The cell surface antigen defined by the cluster of differentiation (CD)99 is a transmembrane
glycoprotein coded by the MIC-2 gene that has been mapped to both chromosomes X and Y. The MIC-2 gene is
ubiquitously expressed by a great variety of human tissues, varying from virtually undetectable
expression in some tissues to significant overexpression in lymphocytes, Ewing's sarcoma, and peripheral
neuroectodermic tumor. CD99 has been reported to be positive both in normal granulosa and Sertoli cells
as well as in 69% of ovarian granulosa cell tumors and 67% of Sertoli-Leydig cell tumors. However, CD99
is also positive in a variety of tumors of different origins, which may represent a problem for its
practical use in tumor differential diagnosis.
The Müllerian inhibiting substance (MIS) is a homodimeric glycoprotein secreted by Sertoli cells of
fetal and adult testes and granulosa cells of the postnatal ovary. The primary function of MIS is the
regression of the Müllerian ducts during male fetal development. Müllerian inhibiting substance (MIS)

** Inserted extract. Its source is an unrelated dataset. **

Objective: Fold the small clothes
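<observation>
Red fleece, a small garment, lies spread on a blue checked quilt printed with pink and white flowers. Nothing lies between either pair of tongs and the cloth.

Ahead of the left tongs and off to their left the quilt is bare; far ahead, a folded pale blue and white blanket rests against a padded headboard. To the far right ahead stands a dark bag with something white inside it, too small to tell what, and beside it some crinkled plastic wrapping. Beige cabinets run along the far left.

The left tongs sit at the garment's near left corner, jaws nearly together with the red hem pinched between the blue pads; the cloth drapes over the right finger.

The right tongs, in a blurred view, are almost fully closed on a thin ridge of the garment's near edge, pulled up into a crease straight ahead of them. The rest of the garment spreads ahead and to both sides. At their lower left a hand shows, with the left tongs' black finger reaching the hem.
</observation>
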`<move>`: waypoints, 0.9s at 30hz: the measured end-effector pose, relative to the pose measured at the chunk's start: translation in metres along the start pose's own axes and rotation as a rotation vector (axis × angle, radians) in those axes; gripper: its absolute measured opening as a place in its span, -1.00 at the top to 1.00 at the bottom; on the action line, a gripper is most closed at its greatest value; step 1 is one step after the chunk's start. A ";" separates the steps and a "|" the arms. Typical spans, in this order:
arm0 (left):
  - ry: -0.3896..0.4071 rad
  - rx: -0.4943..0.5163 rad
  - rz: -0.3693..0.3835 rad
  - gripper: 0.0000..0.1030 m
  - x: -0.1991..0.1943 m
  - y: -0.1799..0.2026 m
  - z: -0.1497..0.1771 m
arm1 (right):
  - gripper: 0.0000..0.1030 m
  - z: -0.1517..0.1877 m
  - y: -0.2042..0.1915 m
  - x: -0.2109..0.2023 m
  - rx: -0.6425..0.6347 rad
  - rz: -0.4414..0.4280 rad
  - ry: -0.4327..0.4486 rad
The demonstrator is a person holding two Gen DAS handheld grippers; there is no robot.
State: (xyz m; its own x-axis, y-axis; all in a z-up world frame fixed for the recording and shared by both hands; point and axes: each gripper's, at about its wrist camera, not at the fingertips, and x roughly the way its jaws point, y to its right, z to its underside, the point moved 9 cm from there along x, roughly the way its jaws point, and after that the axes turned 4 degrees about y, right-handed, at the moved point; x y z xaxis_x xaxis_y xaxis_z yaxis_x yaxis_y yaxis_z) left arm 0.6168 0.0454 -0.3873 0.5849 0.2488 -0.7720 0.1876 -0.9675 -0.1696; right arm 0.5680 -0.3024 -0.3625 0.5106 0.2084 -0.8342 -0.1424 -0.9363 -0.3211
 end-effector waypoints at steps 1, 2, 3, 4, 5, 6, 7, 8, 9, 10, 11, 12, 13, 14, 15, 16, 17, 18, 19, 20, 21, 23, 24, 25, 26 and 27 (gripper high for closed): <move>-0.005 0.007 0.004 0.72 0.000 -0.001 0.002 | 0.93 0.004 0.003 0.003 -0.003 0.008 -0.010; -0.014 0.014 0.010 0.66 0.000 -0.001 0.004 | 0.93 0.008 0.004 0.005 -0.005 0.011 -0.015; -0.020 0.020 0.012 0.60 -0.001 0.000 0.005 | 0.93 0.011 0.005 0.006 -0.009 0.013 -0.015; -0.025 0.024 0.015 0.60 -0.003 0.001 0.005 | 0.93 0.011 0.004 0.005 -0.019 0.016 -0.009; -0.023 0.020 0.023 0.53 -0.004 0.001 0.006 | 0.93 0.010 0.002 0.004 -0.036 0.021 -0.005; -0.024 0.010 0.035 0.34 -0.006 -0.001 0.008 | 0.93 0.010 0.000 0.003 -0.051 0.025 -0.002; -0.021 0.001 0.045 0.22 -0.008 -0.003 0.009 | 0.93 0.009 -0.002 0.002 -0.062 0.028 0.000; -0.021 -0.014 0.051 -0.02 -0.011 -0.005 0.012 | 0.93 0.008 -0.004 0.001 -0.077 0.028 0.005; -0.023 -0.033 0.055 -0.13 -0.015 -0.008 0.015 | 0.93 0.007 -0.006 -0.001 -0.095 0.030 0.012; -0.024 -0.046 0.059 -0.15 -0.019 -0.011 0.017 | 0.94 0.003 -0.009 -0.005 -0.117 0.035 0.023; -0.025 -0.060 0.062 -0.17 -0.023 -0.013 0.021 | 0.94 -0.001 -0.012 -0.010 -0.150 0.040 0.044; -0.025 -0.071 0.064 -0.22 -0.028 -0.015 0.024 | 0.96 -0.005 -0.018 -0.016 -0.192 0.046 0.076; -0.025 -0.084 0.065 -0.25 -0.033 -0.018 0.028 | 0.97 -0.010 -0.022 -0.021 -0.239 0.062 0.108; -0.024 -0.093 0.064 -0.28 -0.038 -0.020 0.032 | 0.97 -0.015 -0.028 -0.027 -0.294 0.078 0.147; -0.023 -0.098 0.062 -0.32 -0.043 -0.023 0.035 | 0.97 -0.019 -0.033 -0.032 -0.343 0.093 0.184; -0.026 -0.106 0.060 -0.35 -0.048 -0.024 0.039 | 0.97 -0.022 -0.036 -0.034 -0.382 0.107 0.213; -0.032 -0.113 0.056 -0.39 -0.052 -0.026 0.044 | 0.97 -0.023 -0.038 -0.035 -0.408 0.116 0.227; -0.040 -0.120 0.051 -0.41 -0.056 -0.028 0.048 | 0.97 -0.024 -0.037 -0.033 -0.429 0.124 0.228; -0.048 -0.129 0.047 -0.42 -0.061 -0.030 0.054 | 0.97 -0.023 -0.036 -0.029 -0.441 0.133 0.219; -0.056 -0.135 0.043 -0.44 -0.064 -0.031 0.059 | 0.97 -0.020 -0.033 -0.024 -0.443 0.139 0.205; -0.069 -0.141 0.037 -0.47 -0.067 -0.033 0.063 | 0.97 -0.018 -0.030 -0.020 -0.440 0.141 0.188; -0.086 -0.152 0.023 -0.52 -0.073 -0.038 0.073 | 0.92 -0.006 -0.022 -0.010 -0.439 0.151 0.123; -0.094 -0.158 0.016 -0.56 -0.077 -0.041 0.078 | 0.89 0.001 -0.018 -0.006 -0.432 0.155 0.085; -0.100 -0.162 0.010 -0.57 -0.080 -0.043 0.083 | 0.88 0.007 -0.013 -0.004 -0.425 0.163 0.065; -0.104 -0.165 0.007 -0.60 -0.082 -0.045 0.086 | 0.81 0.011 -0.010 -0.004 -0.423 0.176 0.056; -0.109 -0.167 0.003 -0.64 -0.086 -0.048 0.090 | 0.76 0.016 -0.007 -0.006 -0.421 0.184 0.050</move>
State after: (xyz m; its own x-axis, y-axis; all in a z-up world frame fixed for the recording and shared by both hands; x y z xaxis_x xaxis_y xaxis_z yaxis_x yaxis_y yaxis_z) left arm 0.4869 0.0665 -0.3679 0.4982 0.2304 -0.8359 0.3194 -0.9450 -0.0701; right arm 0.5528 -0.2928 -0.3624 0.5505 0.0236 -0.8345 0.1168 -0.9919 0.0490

can be demonstrated by immunohistochemistry in fetal Sertoli cells and also in the granulosa and theca
cells of the ovarian follicle. Even more, MIS serum levels have been found to be elevated in patients
with sex-cord stromal tumors.
As illustrated by the case under discussion, one of the most difficult problems in differential
diagnosis in gynecologic tumor pathology is the distinction between sex cord-stromal tumors and
endometrioid carcinomas that exhibit a sex cord-like architectural pattern of growth. All three markers
(MIS, alpha-inhibin and CD99) are expressed by all sex cord stromal tumors but not by endometrioid
carcinomas resembling sex cord-stromal tumors. Of the three antibodies, alpha-inhibin is the most
reliable, showing the most specific staining.